GIVEN MATERIAL »
----------
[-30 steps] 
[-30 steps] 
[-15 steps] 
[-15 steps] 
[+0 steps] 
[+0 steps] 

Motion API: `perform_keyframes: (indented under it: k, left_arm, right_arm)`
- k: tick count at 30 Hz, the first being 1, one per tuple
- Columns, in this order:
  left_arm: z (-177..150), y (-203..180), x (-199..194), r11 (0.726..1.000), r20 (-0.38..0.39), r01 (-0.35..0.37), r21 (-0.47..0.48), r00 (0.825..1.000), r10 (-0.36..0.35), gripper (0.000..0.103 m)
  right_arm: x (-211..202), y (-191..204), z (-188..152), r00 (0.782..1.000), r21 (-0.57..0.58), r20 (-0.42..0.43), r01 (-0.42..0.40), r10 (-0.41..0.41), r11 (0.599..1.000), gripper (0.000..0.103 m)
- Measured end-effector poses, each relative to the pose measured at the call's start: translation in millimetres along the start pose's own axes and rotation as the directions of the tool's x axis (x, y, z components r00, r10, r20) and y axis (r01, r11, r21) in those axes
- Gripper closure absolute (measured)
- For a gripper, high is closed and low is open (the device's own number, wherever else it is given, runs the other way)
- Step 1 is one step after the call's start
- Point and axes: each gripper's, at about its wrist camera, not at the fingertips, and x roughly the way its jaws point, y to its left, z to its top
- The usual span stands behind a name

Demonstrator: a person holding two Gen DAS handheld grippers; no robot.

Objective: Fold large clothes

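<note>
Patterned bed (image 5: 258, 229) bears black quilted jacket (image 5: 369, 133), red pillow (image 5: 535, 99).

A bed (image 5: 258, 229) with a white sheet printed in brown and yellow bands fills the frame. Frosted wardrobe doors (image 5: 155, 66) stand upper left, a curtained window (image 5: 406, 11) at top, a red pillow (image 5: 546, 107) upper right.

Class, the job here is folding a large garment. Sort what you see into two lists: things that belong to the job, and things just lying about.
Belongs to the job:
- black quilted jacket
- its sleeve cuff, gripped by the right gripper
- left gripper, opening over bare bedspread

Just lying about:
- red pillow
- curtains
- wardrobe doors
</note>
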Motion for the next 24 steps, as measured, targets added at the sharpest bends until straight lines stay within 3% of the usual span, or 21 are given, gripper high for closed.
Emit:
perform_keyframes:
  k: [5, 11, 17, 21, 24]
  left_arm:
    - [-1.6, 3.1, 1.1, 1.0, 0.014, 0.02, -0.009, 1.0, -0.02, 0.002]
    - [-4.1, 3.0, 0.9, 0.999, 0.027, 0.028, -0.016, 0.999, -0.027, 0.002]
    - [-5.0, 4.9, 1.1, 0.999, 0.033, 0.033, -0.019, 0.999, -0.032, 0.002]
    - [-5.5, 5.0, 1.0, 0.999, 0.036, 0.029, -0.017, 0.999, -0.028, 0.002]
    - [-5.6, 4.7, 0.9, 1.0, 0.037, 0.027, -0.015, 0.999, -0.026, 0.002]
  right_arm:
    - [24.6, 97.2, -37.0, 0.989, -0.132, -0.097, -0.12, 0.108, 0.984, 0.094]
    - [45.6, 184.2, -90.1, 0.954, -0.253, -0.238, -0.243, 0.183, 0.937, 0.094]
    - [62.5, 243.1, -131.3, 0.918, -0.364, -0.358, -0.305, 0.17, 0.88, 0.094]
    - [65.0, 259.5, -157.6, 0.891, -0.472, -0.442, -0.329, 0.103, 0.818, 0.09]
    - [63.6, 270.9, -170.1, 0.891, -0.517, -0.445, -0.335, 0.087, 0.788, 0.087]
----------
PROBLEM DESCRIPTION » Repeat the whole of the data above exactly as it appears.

TASK ANSWER »
[-30 steps] 
[-30 steps] 
[-15 steps] 
[-15 steps] 
[+0 steps] 
[+0 steps] 

Motion API: `perform_keyframes: (indented under it: k, left_arm, right_arm)`
- k: tick count at 30 Hz, the first being 1, one per tuple
- Columns, in this order:
  left_arm: z (-177..150), y (-203..180), x (-199..194), r11 (0.726..1.000), r20 (-0.38..0.39), r01 (-0.35..0.37), r21 (-0.47..0.48), r00 (0.825..1.000), r10 (-0.36..0.35), gripper (0.000..0.103 m)
  right_arm: x (-211..202), y (-191..204), z (-188..152), r00 (0.782..1.000), r21 (-0.57..0.58), r20 (-0.42..0.43), r01 (-0.42..0.40), r10 (-0.41..0.41), r11 (0.599..1.000), gripper (0.000..0.103 m)
- Measured end-effector poses, each relative to the pose measured at the call's start: translation in millimetres along the start pose's own axes and rotation as the directions of the tool's x axis (x, y, z components r00, r10, r20) and y axis (r01, r11, r21) in those axes
- Gripper closure absolute (measured)
- For a gripper, high is closed and low is open (the device's own number, wherever else it is given, runs the other way)
- Step 1 is one step after the call's start
- Point and axes: each gripper's, at about its wrist camera, not at the fingertips, and x roughly the way its jaws point, y to its left, z to its top
- The usual span stands behind a name

Demonstrator: a person holding two Gen DAS handheld grippers; no robot.

Objective: Fold large clothes

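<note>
Patterned bed (image 5: 258, 229) bears black quilted jacket (image 5: 369, 133), red pillow (image 5: 535, 99).

A bed (image 5: 258, 229) with a white sheet printed in brown and yellow bands fills the frame. Frosted wardrobe doors (image 5: 155, 66) stand upper left, a curtained window (image 5: 406, 11) at top, a red pillow (image 5: 546, 107) upper right.

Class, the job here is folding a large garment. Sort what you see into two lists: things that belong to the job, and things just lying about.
Belongs to the job:
- black quilted jacket
- its sleeve cuff, gripped by the right gripper
- left gripper, opening over bare bedspread

Just lying about:
- red pillow
- curtains
- wardrobe doors
</note>
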Motion for the next 24 steps, as measured, targets added at the sharpest bends until straight lines stay within 3% of the usual span, or 21 are given, gripper high for closed.
Emit:
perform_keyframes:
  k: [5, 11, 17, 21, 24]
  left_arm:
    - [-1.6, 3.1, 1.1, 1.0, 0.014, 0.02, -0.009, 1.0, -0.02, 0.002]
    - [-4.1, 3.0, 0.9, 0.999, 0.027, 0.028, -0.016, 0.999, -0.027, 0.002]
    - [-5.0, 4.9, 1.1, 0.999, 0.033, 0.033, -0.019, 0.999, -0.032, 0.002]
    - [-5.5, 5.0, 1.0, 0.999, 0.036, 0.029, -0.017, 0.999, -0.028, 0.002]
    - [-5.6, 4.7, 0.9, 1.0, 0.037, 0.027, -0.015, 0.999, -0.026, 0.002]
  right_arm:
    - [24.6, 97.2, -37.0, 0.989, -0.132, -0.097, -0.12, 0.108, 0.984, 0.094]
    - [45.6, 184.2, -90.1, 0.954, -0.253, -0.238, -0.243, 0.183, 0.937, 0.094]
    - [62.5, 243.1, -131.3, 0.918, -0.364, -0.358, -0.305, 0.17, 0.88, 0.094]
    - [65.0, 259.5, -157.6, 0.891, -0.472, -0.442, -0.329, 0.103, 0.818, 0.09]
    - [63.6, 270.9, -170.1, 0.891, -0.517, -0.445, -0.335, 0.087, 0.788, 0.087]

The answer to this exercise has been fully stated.